Both Sky and Hyrule frown at him, but before either of them can say anything, Twilight says, “I said I’m not giving up. I’m going after him, first chance I get. Just not now.”

“It’s your death wish,” Legend mutters, but he doesn’t sound like he means it, so Twilight lets it go.

 


 

They don’t sleep that night so much as half of them pass out, and watch is held in shifts by a fitful, rotating roster of those of them made uncomfortable by half-healed injuries.

They scrape themselves together again over the next day. The remains of the battlefield look no less desolate and intimidating in the full light of day, and the forest they eventually retreat into is unnaturally silent and lifeless.

It’s a struggle, but they eventually gather enough materials – a haphazard mix of red chuchu jelly, lizards, mushrooms, and beetles - to brew some red potions. They’re not as potent as the sort they normally carry, but they’re in the middle of the wilderness with no way of knowing where the closest settlement is, and no way of finding any fairies. It’s an unfamiliar Hyrule, an unfamiliar era.

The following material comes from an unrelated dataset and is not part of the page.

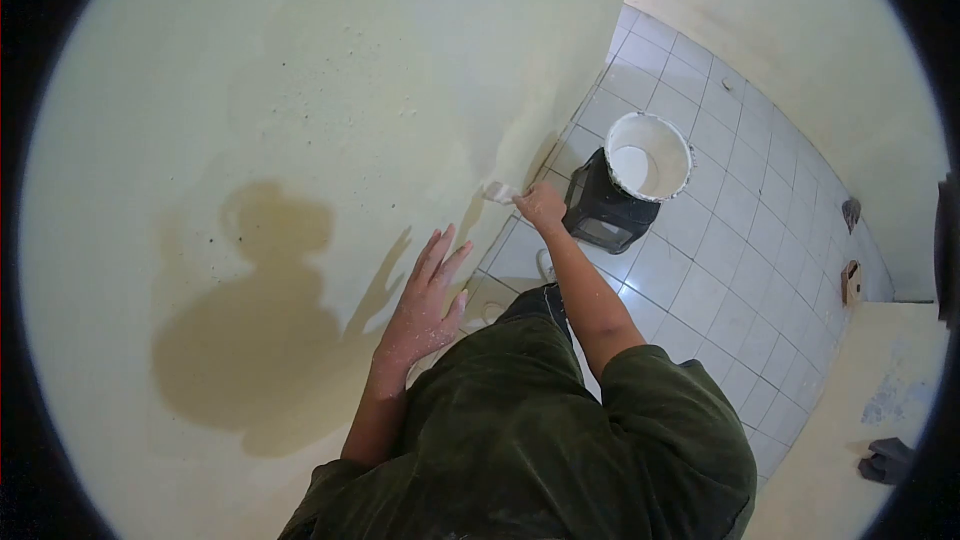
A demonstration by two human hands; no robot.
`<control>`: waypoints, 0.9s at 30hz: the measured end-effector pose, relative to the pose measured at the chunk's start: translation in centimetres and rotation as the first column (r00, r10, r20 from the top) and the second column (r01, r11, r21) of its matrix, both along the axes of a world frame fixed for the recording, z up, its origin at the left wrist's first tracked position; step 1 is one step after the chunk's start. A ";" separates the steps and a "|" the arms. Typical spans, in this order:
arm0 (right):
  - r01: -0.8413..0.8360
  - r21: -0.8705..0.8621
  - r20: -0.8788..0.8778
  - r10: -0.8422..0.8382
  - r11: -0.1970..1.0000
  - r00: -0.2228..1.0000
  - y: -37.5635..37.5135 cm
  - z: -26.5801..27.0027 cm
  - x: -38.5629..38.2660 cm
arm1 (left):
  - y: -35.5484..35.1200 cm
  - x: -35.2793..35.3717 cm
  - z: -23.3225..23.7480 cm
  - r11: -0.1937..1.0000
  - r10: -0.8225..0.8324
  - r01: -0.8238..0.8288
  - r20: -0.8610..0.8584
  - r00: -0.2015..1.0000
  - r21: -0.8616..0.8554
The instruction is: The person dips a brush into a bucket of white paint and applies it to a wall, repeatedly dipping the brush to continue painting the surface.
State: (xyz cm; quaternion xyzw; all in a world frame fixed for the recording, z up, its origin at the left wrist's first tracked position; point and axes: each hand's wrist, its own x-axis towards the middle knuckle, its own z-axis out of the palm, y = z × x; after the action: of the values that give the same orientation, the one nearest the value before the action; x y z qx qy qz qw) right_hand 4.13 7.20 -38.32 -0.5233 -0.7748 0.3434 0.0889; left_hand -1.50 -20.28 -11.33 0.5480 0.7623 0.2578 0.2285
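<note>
My right hand (541, 206) is closed around a paintbrush (498, 192); its white, paint-covered end points left, close to the wall, and the handle is hidden in my fist. My left hand (428, 302), speckled with white, is raised beside the pale wall (200, 120) with fingers spread and nothing in it. Small bumps and dark specks dot the wall's upper part. Just right of my right hand, a white bucket (648, 156) with a paint-smeared rim and white paint inside stands on a black stool (607, 210).
White tiles (690, 240) cover the floor along the wall's base. A small brown object (851, 283) and a dark bundle (851, 214) lie by the far right wall. Lower right, a dark cloth-like thing (886, 461) shows. My shadow falls on the left wall.
</note>
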 end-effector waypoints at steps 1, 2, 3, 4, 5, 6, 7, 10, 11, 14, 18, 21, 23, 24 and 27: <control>0.024 -0.052 -0.040 -0.026 0.998 0.999 -0.1 1.5 -0.2 | 0.0 0.0 0.1 1.000 -0.005 0.005 0.014 1.000 0.009; 0.044 -0.104 -0.078 -0.053 0.994 0.996 0.0 3.0 -0.3 | 0.0 0.1 0.2 1.000 -0.009 0.009 0.030 1.000 0.020; 0.042 -0.096 -0.094 -0.051 0.995 0.994 0.3 5.3 -0.8 | 0.0 0.1 0.3 1.000 -0.010 0.009 0.039 0.999 0.026; 0.039 -0.088 -0.108 -0.049 0.995 0.993 1.0 8.1 -1.4 | 0.0 0.1 0.4 0.999 -0.011 0.009 0.049 0.999 0.031; 0.038 -0.081 -0.123 -0.048 0.996 0.991 1.5 11.2 -1.7 | -0.1 0.1 0.4 0.999 -0.013 0.011 0.059 0.998 0.036; 0.023 -0.074 -0.186 -0.036 0.997 0.982 1.8 15.1 -1.6 | -0.1 0.1 0.4 0.999 -0.019 0.016 0.062 0.998 0.040; 0.006 -0.065 -0.248 -0.022 0.998 0.968 2.1 19.1 -1.5 | -0.2 0.1 0.4 0.999 -0.024 0.021 0.064 0.998 0.046; -0.018 -0.026 -0.433 0.005 0.999 0.901 2.9 28.4 -1.6 | -0.4 0.0 0.9 0.998 -0.027 0.023 0.068 0.997 0.063; -0.021 -0.018 -0.494 0.009 1.000 0.869 2.9 31.2 -1.7 | -0.5 0.1 0.9 0.998 -0.026 0.021 0.072 0.997 0.067; -0.036 -0.026 -0.722 0.006 0.999 0.692 1.7 39.5 -1.5 | -0.9 0.2 1.1 0.996 -0.021 0.016 0.066 0.998 0.082; -0.039 -0.027 -0.906 -0.008 0.999 0.424 0.9 45.5 -2.3 | -1.2 0.1 1.9 0.995 -0.026 0.018 0.078 0.997 0.101; -0.075 -0.077 -0.909 -0.040 0.994 0.414 1.1 44.5 -3.0 | -1.3 -0.1 2.3 0.992 -0.037 0.027 0.075 0.996 0.121; -0.072 -0.106 -0.888 -0.062 0.992 0.455 1.4 41.4 -3.8 | -1.4 -0.2 2.3 0.991 -0.041 0.031 0.074 0.996 0.128; -0.059 -0.106 -0.873 -0.064 0.993 0.483 1.5 38.7 -4.4 | -1.4 -0.3 2.2 0.992 -0.036 0.028 0.063 0.997 0.122; -0.064 -0.164 -0.849 -0.108 0.984 0.517 1.4 27.4 -6.0 | -1.5 -0.4 1.8 0.995 -0.034 0.028 0.058 0.998 0.098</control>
State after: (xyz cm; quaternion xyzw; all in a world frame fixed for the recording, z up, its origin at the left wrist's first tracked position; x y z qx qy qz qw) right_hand -1.91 8.58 -10.93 -0.3024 -0.5909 0.6212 0.4165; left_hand -1.95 -21.74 -9.52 0.5623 0.7330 0.3074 0.2283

Twilight carefully turns, testing his movement, relieved to be greeted with the sort of ache that normally accompanies an overworked muscle or poorly placed bruise. The tightness has finally eased around Wild’s eyes, and Four is no longer cradling his arm, and Warriors is no longer limping.

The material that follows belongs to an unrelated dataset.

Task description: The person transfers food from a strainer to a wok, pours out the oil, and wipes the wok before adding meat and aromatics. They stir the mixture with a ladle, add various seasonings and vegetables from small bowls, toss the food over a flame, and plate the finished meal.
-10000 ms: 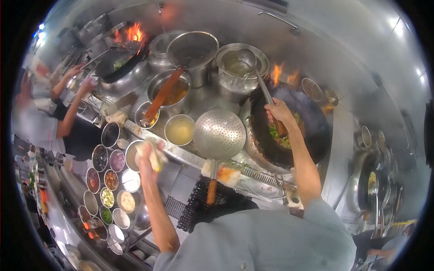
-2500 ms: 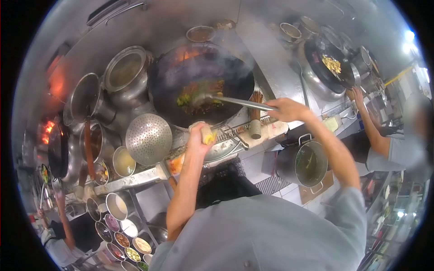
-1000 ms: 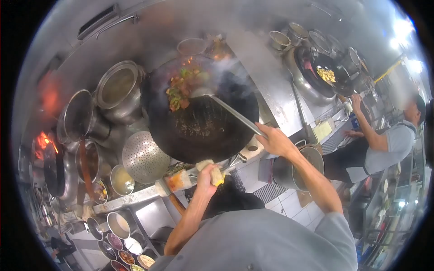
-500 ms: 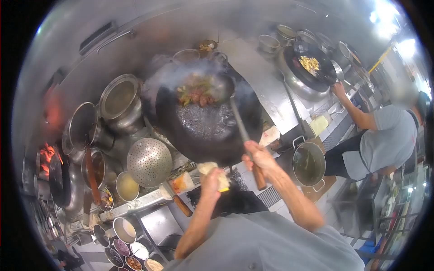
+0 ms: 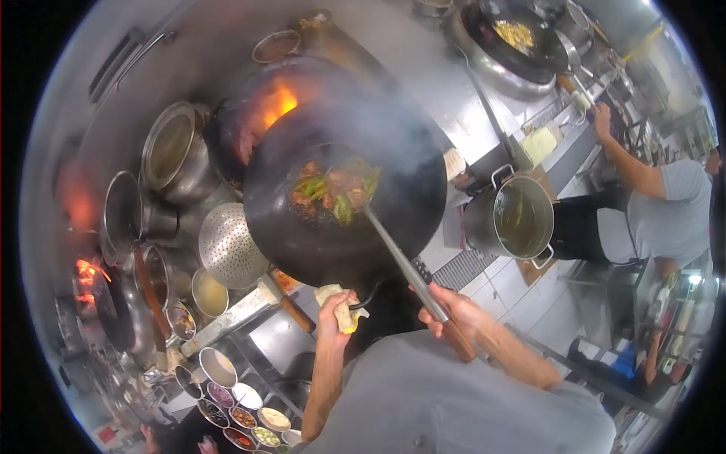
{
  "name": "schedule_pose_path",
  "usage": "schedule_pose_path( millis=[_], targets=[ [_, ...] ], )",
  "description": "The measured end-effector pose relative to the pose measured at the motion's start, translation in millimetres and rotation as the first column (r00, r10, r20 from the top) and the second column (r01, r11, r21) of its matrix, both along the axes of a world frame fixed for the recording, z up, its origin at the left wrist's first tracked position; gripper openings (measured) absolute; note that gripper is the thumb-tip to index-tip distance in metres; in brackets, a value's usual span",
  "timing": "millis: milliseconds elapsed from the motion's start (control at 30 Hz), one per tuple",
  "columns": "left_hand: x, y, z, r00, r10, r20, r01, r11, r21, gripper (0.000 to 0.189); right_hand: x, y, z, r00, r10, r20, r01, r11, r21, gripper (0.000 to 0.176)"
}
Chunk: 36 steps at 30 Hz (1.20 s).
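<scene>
The bowl of my ladle is buried in the stir-fry, so I see only its steel shaft and wooden grip, and smoke blurs the far right side of my wok. The stir-fry, green pieces and browned chunks, lies around the middle of that wok. My right hand has its fingers curled around the ladle where wood meets steel. My left hand is clenched on a folded cloth at the near rim, beside a dark loop handle; the cloth hides where that handle ends, so I cannot tell whether I grip it too. I count three woks: mine, an upper-right wok holding yellow food and cut by the top edge, and a left-hand wok whose contents are hidden from me. Flames show in two places, beyond my wok and far left. There is one perforated skimmer and one two-handled stockpot. Of the ingredient bowls at lower left I make out at least nine, the lowest cut off. One co-worker stands at right, partly lost in the dark border.
</scene>
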State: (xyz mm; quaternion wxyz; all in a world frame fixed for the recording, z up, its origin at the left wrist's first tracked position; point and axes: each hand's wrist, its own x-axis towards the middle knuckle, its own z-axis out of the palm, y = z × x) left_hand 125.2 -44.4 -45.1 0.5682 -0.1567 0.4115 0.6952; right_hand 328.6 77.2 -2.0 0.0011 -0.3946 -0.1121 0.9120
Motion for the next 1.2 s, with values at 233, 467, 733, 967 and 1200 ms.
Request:
schedule_pose_path(
  millis=[233, 467, 733, 967, 1200],
  targets=[
    [0, -7, -4, 0.988, -0.146, -0.049, 0.134, 0.972, -0.196, 0.022, -58, 83, -179, 0.551, 0.113, 0.827, -0.626, -0.598, 0.500, 0.040],
    [-8, -12, 4, 0.992, -0.087, -0.094, 0.051, 0.940, -0.337, 0.023, -86, 145, -241, 0.280, -0.087, 0.956, -0.589, -0.802, 0.099, 0.036],
    [-11, -3, 9, 0.976, -0.217, 0.007, 0.210, 0.935, -0.286, 0.028, -57, 112, -243, 0.814, 0.039, 0.579, -0.578, -0.044, 0.815, 0.059],
    [-1, 1, 17, 0.964, -0.216, -0.156, 0.167, 0.946, -0.278, 0.027, -4, 100, -134, 0.913, 0.409, 0.004, -0.364, 0.809, 0.462, 0.046],
    [2, -3, 13, 0.961, -0.149, -0.231, 0.105, 0.976, -0.192, 0.022, -17, 1, -64, 0.932, 0.020, -0.361, -0.005, 0.999, 0.043, 0.038]
  ],
)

Still, no one talks more than necessary. They’re all still tense after their near miss the day before, and at the sudden disappearance of their leader. Twilight itches to peel off, to go transform into a wolf and track down the Old Man, wherever he’s gone – but he’s leery of leaving the group. Nine of them hadn’t been enough to fight the horde they’d been ambushed with, and now they only have eight.

In the end though, tracking isn’t necessary.

They hear combat through the forest well before they see the smoke rising above the trees. They break into a run without discussion – it could be travellers in peril, or a small settlement under attack, and there’s never a moment to lose, not when black blooded beasts could be involved.

They never expected to walk into aftermath of a slaughter.

At least – not a slaughter of bokoblins.

The camp is ravaged. Crates of likely-stolen supplies lay splintered and shattered, a lookout post lays collapsed, burning, the bokoblin manning it lying dead among the remains. Arrows are sticking out of the ground haphazardly, but more than anything else… there’s only bodies. Two dozen bokoblins – not black-blooded, based on the spatters on the ground, but still blues and silvers, all dead.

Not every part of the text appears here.